=== Problem details ===
Show each line of the data below that has the string "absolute" in it.

Stored items from a collection
--- START ---

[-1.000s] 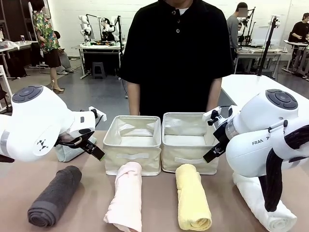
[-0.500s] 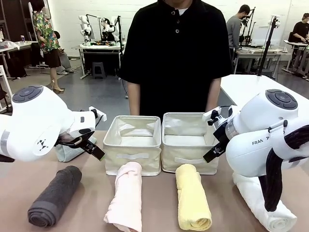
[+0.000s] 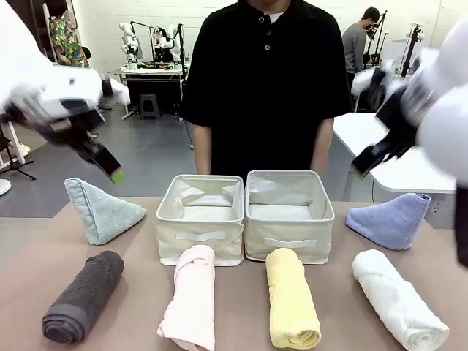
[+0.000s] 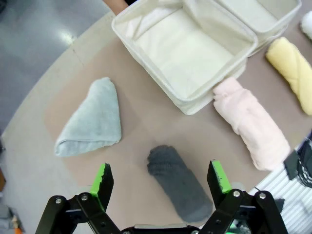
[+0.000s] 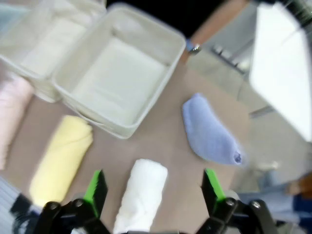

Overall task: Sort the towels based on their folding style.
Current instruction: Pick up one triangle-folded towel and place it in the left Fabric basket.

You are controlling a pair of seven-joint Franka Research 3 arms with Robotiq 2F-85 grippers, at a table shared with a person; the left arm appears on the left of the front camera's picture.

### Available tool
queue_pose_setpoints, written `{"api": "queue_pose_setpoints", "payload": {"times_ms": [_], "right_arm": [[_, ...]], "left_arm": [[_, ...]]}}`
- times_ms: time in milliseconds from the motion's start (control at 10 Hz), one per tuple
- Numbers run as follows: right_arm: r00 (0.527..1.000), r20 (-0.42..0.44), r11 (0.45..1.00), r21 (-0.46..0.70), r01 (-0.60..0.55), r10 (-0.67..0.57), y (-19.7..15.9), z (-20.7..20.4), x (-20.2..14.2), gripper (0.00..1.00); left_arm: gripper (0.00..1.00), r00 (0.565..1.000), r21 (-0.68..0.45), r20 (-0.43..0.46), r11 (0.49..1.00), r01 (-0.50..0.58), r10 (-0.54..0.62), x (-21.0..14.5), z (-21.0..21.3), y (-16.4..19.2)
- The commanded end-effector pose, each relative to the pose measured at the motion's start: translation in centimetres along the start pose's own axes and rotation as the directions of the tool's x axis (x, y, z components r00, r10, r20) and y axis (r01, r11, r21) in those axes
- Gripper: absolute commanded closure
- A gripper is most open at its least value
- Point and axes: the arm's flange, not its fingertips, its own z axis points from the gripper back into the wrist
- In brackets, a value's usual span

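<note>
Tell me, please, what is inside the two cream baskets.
Nothing: the left basket and right basket show bare cream floors. A strip behind each near wall is hidden.

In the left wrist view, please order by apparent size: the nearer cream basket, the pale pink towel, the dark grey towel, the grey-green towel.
1. cream basket
2. pale pink towel
3. dark grey towel and grey-green towel: about alike; the dark grey one is nearer the camera, so unranked.
</note>
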Motion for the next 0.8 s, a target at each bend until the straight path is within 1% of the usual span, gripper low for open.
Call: {"api": "queue_pose_setpoints", "payload": {"times_ms": [0,100,200,300,700], "right_arm": [[1.0,0.013,1.0,-0.009,0.009,-0.009,0.4,3.9,3.0,0.0],[0.999,0.049,1.0,-0.017,0.0,0.001,0.8,6.3,2.9,0.0],[0.997,0.081,0.999,-0.028,-0.016,0.018,1.2,7.8,2.3,0.0],[0.999,0.043,1.0,-0.015,-0.005,0.005,-0.2,7.2,2.4,0.0],[0.999,0.043,1.0,-0.015,-0.005,0.005,-0.2,7.2,2.4,0.0]], "left_arm": [[0.0,0.997,0.03,-0.012,0.997,0.076,-0.075,2.1,2.9,-0.2],[0.0,0.997,0.053,-0.005,0.995,0.081,-0.081,2.1,4.3,-0.6],[0.0,0.996,0.09,0.012,0.992,0.086,-0.087,1.9,5.4,-1.0],[0.0,0.999,0.015,0.009,0.998,0.053,-0.054,1.9,5.0,-0.5],[0.0,0.999,0.015,0.009,0.998,0.053,-0.054,1.9,5.0,-0.5]]}}
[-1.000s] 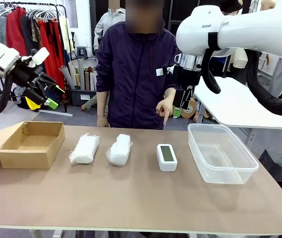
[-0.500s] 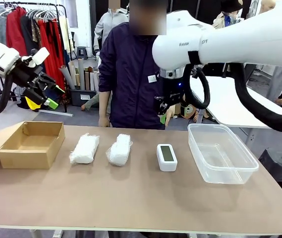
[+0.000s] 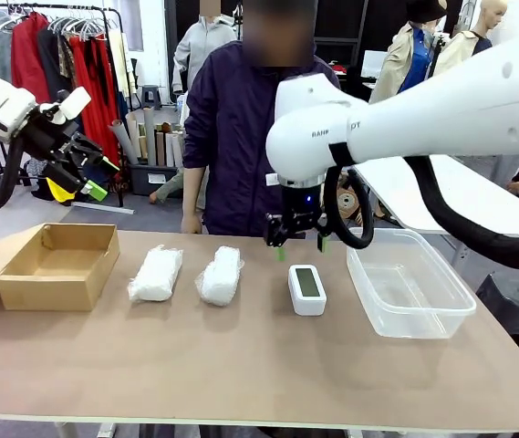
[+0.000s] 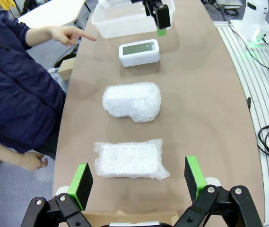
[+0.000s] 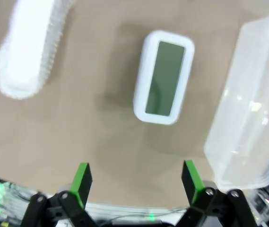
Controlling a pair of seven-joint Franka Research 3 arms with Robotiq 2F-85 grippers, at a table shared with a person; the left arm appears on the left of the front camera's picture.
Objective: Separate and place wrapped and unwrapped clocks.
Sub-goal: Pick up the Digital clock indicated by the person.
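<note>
Two wrapped clocks [image 3: 157, 274] [image 3: 220, 275] lie side by side on the brown table, right of the cardboard box. The bare white clock [image 3: 306, 288] with its grey-green screen lies between them and the tub. My right gripper [image 3: 301, 248] hangs open just above and behind the bare clock, which lies ahead of its jaws [image 5: 164, 77] with one wrapped clock [image 5: 28, 47] at the upper left. My left gripper [image 3: 95, 178] is open in the air, high over the box's far left. From the left wrist, the wrapped clocks [image 4: 130, 159] [image 4: 133, 101] and the bare clock [image 4: 139, 51] lie in a row.
An open brown cardboard box [image 3: 58, 265] stands at the table's left. A clear plastic tub [image 3: 408, 281] stands at the right. A person stands at the far edge; a hand [image 4: 70, 34] points toward the bare clock. A second white table is behind on the right.
My right arm has swung left and down, from beyond the tub to just above the bare clock. The left arm has stayed still.
</note>
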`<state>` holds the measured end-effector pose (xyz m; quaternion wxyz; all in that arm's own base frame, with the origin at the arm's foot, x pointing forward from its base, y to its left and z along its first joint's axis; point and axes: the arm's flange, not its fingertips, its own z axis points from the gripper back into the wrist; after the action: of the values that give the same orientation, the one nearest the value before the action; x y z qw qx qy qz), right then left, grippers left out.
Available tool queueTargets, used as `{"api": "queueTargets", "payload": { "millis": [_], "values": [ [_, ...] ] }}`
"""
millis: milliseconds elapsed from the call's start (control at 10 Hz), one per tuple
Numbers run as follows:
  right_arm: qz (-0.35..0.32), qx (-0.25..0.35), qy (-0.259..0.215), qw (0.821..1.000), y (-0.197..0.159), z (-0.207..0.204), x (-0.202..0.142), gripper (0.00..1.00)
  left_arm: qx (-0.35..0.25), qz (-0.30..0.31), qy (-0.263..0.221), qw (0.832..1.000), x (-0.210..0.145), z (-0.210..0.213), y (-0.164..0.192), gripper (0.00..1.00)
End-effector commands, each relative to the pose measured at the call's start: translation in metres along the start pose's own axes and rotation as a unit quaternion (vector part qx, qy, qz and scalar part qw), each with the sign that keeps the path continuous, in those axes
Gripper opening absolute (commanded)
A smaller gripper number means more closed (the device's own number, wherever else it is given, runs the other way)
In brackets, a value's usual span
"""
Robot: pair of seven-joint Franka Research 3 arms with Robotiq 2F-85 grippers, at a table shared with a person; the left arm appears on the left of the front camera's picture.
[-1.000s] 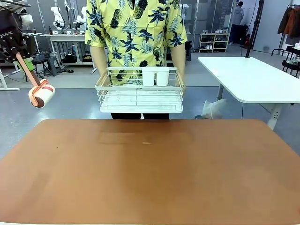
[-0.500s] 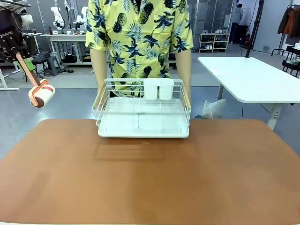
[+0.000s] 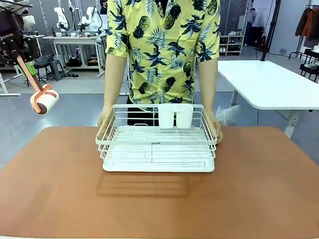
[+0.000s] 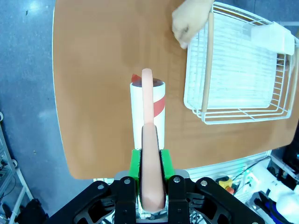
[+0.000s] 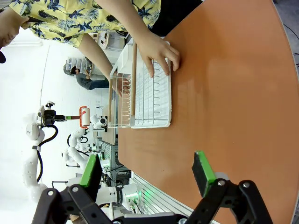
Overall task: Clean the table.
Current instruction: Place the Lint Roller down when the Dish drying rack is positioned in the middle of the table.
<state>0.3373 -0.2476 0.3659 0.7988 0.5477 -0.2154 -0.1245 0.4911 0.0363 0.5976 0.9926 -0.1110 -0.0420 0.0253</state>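
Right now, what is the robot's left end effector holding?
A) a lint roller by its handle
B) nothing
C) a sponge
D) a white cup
A: the left end effector is shut on the pink handle of a lint roller, held above the table beside the white dish rack.

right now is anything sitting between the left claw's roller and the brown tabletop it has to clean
Yes. A white wire dish rack, held by the person's hands, sits mid-table on the reddish-brown table. The left claw holds the pink-handled lint roller raised beyond the table's left edge.
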Motion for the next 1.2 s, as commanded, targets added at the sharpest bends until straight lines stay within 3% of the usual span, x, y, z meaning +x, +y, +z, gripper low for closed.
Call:
{"api": "queueTargets", "payload": {
  "millis": [0,900,1000,1100],
  "values": [
    [-0.001,0.002,-0.003,1.000,0.003,0.000,0.000,1.00,0.011,0.010,-0.002,1.000,0.000,0.003,-0.001,0.21],
    [-0.001,0.002,-0.003,1.000,0.003,0.000,0.000,1.00,0.000,0.000,0.000,1.000,0.000,0.000,0.000,0.21],
    [-0.001,0.002,-0.003,1.000,0.003,0.000,0.000,1.00,-0.010,0.045,-0.013,0.999,0.004,0.001,-0.004,0.21],
    [-0.001,0.002,-0.003,1.000,0.003,0.000,0.000,1.00,-0.017,0.162,-0.060,0.985,0.016,0.002,-0.012,0.21]
  ]
}}
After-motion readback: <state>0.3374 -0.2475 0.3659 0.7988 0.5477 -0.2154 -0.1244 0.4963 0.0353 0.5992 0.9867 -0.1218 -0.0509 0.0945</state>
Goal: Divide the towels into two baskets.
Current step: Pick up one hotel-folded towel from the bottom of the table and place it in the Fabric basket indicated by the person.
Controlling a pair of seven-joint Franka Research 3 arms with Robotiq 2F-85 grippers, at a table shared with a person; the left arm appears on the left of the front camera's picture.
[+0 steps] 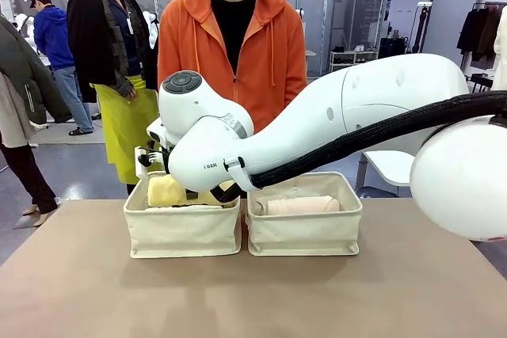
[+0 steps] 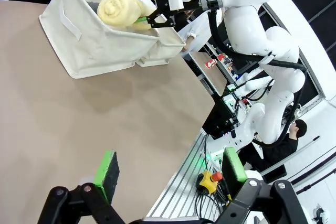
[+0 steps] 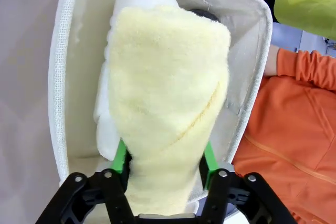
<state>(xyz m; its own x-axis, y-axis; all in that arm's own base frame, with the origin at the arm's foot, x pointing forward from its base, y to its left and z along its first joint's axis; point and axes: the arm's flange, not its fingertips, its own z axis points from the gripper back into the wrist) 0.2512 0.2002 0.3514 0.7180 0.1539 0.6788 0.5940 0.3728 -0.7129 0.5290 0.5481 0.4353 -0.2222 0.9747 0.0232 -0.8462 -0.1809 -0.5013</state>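
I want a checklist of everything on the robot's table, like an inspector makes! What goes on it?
Surface: tan table, bare around the bins.
Job's things: yellow towel lies on a white towel in the left basket; pink towel in the right basket.
Clutter: nothing seen.
Grippers: right gripper straddles the yellow towel, whether gripping is unclear; left gripper open, empty, above the table.
Cables: black hose along the right arm.
Surroundings: person in an orange hoodie behind the baskets.

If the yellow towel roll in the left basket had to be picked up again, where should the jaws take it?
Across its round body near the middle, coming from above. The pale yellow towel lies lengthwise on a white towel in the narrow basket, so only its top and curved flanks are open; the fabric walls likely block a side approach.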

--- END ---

=== Task response ===
- Gripper: absolute commanded closure
Gripper opening absolute (commanded)

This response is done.